Aspiring to a more generative approach in organisational life
A number of months ago we started sketching out some ideas for what has since become the relearn Leadership offering we launched recently.
Then a significant focus of the programme was going to be on organisational design and dynamics in sport. The sudden & devastating onset of Covid-19 invited us to shift our focus somewhat, to helping leaders immediately navigate these uncertain waters. However, there is still going to be a strong component of surfacing the assumptions and beliefs that underpin predominant ways of organising, and in the process exploring more fruitful approaches.
To provide a more concrete sense of what might be discussed and deliberated upon, below are the notes I had initially jotted down in regards to patterns of dysfunction, and often times damage, I’ve experienced in sport organisations. These have a contextual bent towards so-called ‘high performance’ sport environments, as well as governing and funding bodies of sport at all levels.
These patterns are often evident in other organisational settings, and I propose part of the problem is senior leaders and executives in sport uncritically adopting organisational design, methods and approaches from outside of sport that ultimately act as rate limiters.

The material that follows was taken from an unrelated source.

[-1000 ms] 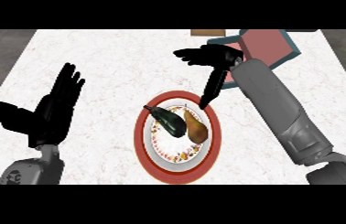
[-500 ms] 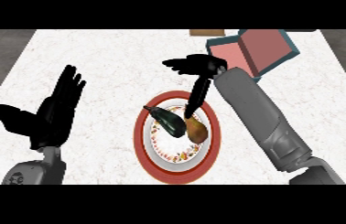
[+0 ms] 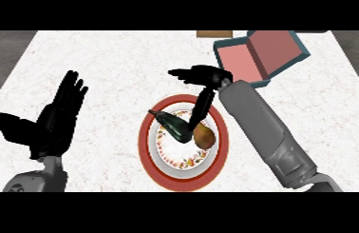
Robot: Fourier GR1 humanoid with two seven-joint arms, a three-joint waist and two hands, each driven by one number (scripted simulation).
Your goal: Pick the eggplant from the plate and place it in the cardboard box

So, some brief thoughts on patterns of dysfunction and damage…
- decision making – polarisation towards either…
- excessive “make it up as you go” (often through a single heroic leader’s tacit knowledge/experience/gut instinct), or…
- excessive planning, process & analysis (which becomes rigid & non-adaptive)
- “knowledge boundaries”
- people’s ability to work effectively together is prevented by epistemic differences, ie old experienced coach and the young upstart sport scientist
- a problem amplified by organisational designs that isolate people (and “problems”) based on their knowledge/discipline, preventing interdisciplinary working (let alone transdisciplinary)
- significant imbalances of power/control
- underpinned by a range of beliefs/assumptions and expressed in a multitude of contexts & consequences (would be distracting to try to list them all here!)
- results in atrophying of capability & agency in people (“just tell me what to do” ), creating a reinforcing feedback loop
- what is valued is narrow & almost exclusively comparative/competitive (medals, trophies, participants, profit)
- what is easily measured (quantified) distracts from attending to broader purpose & learning
- “hitting the target, but missing the point”
- the organisation becomes extractive and abusive through forcing/coercing/manipulating people to achieve targets and measures, whilst not attending to the “costs”
- learning is inhibited as people game the system, hide “failures”, and/or focus on “low hanging fruit” in order to achieve targets
We could spend many hours diving into each of these – if that prospect is something you find appealing and/or usefully challenging then the relearn Leadership programme may be of interest.
What we have learnt from our recent co-creative endeavours with partners is that a more collaborative and generative approach to sport is within our collective reach if we’re willing to do the work of bringing it to bear on organisational life.